Chapter 2: Getting Started with Image Classification

In this chapter, you’ll build your first iOS app by adding a CoreML model to detect whether a snack is healthy or unhealthy. You’ll focus on how machine learning can be used to solve classification problems such as trying to identify what an object might be.

大綱

Is that snack healthy?

  • A classifier: a machine learning model that takes an input of some kind, in this case an image, and determines what sort of “thing” that input represents.

    • An image classifier tells you which category, or class, the image belongs to.

  • Binary means that the classifier is able to distinguish between two classes of objects.

    • For example, you can have a classifier that will answer either “cat” or “dog” for a given input image, just in case you have trouble telling the two apart.

  • In this chapter you’ll learn how to build an image classifier that can tell the difference between healthy and unhealthy snacks.

    • using a ready-made model that has already been trained

  • The image classifier

    • Input: an image

    • Output : a probability distribution, a list of numbers between 0 and 1

Core ML

  • Core ML models are packaged up in a .mlmodel file.

    • This file contains both the structural definition of the model , the learned parameters (or the “weights”).

  • The HealthySnacks model type is Neural Network Classifier

    • this model was made using a tool called Turi Create and it uses SqueezeNet v1.1, a popular deep learning architecture for mobile apps.

    • The main benefit of SqueezeNet is that it’s small, about 5 MB.

  • There is only one input, a color image that must be 227 pixels wide and 227 pixels tall.

    • You cannot use images with other dimensions.
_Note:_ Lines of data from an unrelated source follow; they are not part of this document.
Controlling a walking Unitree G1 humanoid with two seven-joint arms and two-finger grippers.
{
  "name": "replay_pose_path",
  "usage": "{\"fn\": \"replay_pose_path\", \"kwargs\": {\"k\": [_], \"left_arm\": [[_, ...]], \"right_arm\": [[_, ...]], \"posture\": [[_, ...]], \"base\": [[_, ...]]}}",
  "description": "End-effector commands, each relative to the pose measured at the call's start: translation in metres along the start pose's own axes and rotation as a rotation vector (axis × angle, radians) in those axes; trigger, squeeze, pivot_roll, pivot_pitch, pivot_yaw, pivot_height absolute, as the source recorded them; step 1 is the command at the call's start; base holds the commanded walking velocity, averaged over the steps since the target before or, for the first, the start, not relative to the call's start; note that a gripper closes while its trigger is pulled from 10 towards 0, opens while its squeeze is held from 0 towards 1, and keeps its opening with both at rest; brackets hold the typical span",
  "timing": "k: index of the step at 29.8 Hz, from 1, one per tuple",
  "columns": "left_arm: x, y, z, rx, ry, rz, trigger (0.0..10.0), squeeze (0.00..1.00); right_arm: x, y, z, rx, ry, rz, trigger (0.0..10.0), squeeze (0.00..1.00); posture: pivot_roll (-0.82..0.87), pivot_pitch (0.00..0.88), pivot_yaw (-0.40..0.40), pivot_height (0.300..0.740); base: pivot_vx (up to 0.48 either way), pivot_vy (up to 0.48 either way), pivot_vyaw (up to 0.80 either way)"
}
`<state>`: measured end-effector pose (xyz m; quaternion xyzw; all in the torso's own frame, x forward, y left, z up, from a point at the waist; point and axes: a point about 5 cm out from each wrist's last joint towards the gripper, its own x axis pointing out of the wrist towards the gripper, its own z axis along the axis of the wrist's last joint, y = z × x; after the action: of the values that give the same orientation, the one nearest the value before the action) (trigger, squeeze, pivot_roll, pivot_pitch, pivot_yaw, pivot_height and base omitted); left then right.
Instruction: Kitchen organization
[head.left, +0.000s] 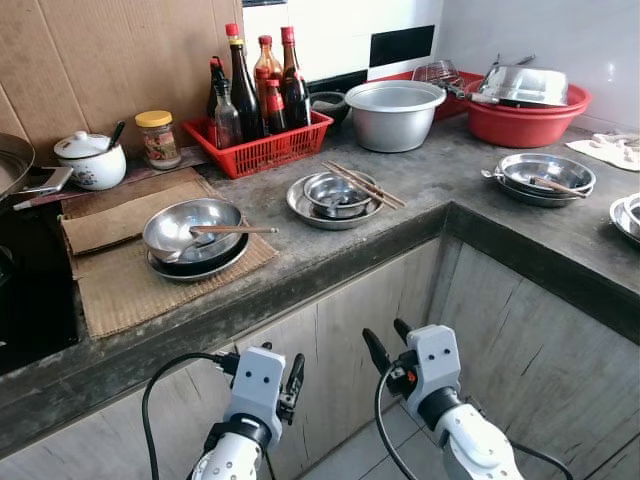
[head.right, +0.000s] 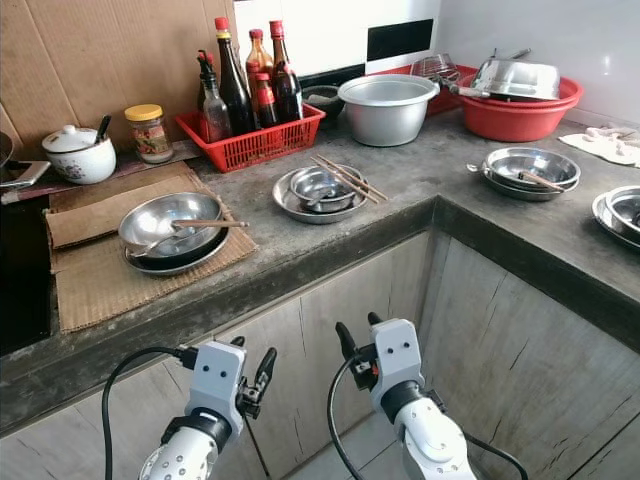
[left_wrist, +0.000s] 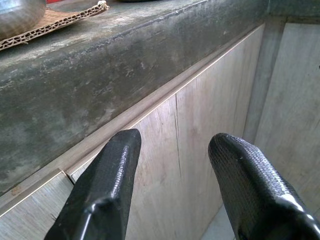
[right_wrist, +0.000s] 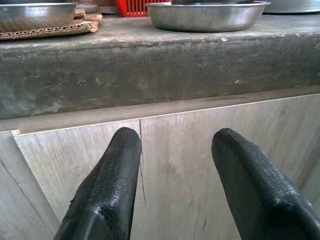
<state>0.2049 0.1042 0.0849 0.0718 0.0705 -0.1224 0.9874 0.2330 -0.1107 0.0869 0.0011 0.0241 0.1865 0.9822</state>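
Both grippers hang below the grey stone counter (head.left: 330, 262), in front of the wooden cabinet doors (head.left: 330, 350). My left gripper (head.left: 265, 362) is open with nothing between its fingers (left_wrist: 112, 170). Beside it, my right gripper (head.left: 388, 340) is open as well, fingers (right_wrist: 117, 165) pointing at the counter's edge. On the counter a steel bowl with a spoon (head.left: 192, 232) rests on a cardboard mat (head.left: 130, 285). A steel plate holding a small bowl and chopsticks (head.left: 335, 195) sits mid-counter. More steel dishes (head.left: 545, 175) lie on the right wing.
A red basket of sauce bottles (head.left: 262, 140), a jar (head.left: 156, 138) and a white lidded pot (head.left: 92, 160) stand at the back. A large metal pot (head.left: 393, 113) and a red basin (head.left: 525, 110) fill the corner. A black stove (head.left: 30, 290) is at the left.
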Motion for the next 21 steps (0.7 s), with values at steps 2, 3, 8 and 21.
{"fn": "replay_pose_path", "kwargs": {"k": [2, 3, 8, 21], "left_arm": [[-0.0002, 0.0013, 0.0043, 0.011, -0.014, 0.008, 10.0, 0.0], [-0.0003, 0.0013, 0.0044, 0.014, -0.014, 0.008, 10.0, 0.0], [-0.0003, 0.0016, 0.0046, 0.03, -0.015, 0.012, 10.0, 0.0], [0.0012, 0.0045, 0.0012, 0.02, 0.011, 0.032, 10.0, 0.0]], "right_arm": [[0.0004, 0.0009, 0.0034, -0.015, -0.019, 0.012, 10.0, 0.0], [0.0002, 0.0017, 0.0038, -0.018, -0.022, 0.018, 10.0, 0.0], [0.0001, 0.0032, 0.0041, -0.023, -0.024, 0.028, 10.0, 0.0], [0.0014, 0.0069, 0.003, -0.015, -0.022, 0.047, 10.0, 0.0]], "posture": [[0.04, 0.0, 0.01, 0.74], [0.04, 0.0, 0.01, 0.74], [0.04, 0.0, 0.009, 0.74], [0.05, 0.0, 0.014, 0.74]], "base": [[0.0, 0.0, 0.0], [0.0, 0.0, 0.8], [0.0, 0.0, 0.8], [0.0, -0.173, 0.8]]}}
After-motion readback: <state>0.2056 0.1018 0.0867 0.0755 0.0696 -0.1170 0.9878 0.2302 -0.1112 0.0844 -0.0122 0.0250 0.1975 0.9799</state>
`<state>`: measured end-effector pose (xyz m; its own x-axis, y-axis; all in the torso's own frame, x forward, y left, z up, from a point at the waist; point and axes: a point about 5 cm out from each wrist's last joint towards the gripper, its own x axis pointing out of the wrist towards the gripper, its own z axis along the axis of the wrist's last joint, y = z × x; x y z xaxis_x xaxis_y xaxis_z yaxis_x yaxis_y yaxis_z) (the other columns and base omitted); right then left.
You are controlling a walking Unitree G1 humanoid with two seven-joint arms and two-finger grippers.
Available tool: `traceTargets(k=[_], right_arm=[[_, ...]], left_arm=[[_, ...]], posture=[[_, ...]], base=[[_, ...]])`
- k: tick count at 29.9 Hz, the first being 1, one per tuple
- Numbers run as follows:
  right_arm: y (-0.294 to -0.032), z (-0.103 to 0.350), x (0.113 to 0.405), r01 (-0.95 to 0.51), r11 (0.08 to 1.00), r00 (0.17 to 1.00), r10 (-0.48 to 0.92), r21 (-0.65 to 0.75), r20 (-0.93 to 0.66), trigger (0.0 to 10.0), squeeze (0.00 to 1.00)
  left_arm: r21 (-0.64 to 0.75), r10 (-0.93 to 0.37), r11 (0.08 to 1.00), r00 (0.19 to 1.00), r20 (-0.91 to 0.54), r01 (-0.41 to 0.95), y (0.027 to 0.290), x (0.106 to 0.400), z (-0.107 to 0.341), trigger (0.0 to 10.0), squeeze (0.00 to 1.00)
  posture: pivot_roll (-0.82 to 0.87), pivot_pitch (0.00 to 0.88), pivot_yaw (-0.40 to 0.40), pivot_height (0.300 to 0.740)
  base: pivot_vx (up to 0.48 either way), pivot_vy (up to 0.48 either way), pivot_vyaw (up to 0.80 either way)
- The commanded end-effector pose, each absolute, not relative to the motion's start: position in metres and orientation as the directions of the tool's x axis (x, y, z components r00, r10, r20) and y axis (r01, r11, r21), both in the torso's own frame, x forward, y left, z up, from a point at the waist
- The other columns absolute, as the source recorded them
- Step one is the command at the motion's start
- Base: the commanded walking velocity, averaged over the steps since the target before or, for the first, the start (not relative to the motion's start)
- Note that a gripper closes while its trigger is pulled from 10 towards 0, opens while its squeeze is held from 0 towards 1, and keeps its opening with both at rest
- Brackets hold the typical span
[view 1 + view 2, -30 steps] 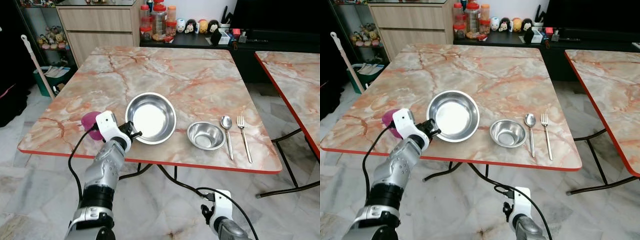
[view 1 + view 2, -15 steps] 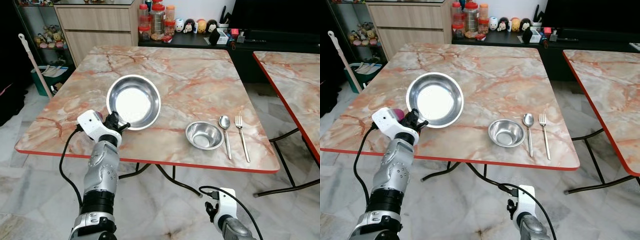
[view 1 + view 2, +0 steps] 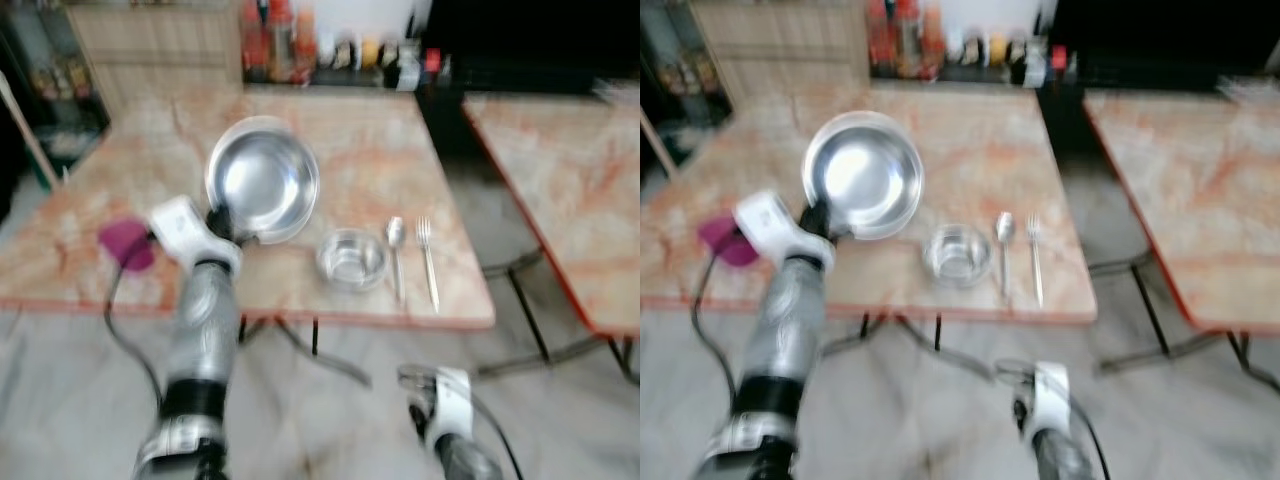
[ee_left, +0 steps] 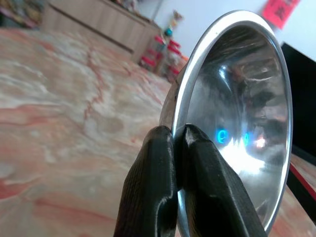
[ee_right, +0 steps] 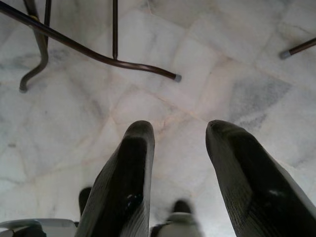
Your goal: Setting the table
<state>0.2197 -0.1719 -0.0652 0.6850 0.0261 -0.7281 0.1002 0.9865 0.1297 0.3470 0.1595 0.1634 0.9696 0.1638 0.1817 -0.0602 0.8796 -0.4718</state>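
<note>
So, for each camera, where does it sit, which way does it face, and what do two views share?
Left eye, on the head: looks forward and down at the marble table; both arms show, blurred.
Right eye, beside it: same scene, slightly shifted.
Left wrist: looks along the left gripper, pinched on the large steel bowl rim.
Right wrist: looks down past the open right gripper at the tiled floor and table legs.
Shared: eye and left wrist views show the lifted, tilted bowl.

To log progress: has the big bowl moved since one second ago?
Yes. The left gripper has lifted the big bowl by its rim, up and away from the small bowl.
</note>
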Motion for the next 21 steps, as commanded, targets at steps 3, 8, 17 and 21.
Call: traceTargets(k=[3, 8, 17, 21], right_arm=[[-0.18, -0.06, 0.226, 0.12, 0.987, 0.706, -0.011, 0.105, -0.708, 10.0, 0.0], [-0.183, -0.041, 0.253, 0.143, 0.986, 0.776, -0.059, 0.084, -0.627, 10.0, 0.0], [-0.18, -0.017, 0.28, 0.146, 0.983, 0.846, -0.065, 0.113, -0.528, 10.0, 0.0], [-0.178, -0.019, 0.279, 0.143, 0.984, 0.844, -0.063, 0.11, -0.533, 10.0, 0.0]], left_arm=[[-0.451, 0.143, 0.892, 0.962, 0.233, -0.023, 0.151, 0.349, 0.176, 10.0, 0.0], [-0.447, 0.147, 0.894, 0.961, 0.236, -0.027, 0.153, 0.35, 0.178, 10.0, 0.0], [-0.429, 0.115, 0.903, 0.971, 0.21, -0.014, 0.15, 0.347, 0.171, 10.0, 0.0], [-0.422, 0.105, 0.907, 0.97, 0.217, -0.004, 0.148, 0.349, 0.174, 10.0, 0.0]], posture=[[0.03, 0.0, -0.015, 0.74], [0.01, 0.0, -0.012, 0.74], [-0.01, 0.0, 0.025, 0.74], [0.0, 0.0, 0.025, 0.74]], base=[[0.0, -0.47, 0.0], [0.0, -0.469, 0.0], [0.0, -0.467, 0.0], [0.0, -0.465, 0.0]])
The reason for this restriction is that the SqueezeNet architecture expects an image of exactly this size

  • When you add an .mlmodel file to a project, Xcode does something smart behind the scenes:

    • It creates a Swift class with all the source code needed to use the model in your app.

  • Most importantly that the images need to be scaled to 227×227 pixels and placed into a CVPixelBuffer object before you can call the prediction() method

Vision

  • Vision helps with computer vision tasks.

    • For example, it can detect rectangular shapes and text in images, detect faces and even track moving objects

  • Vision makes it easy to run Core ML models that take images as input.

    • Vision will automatically resize and crop the image.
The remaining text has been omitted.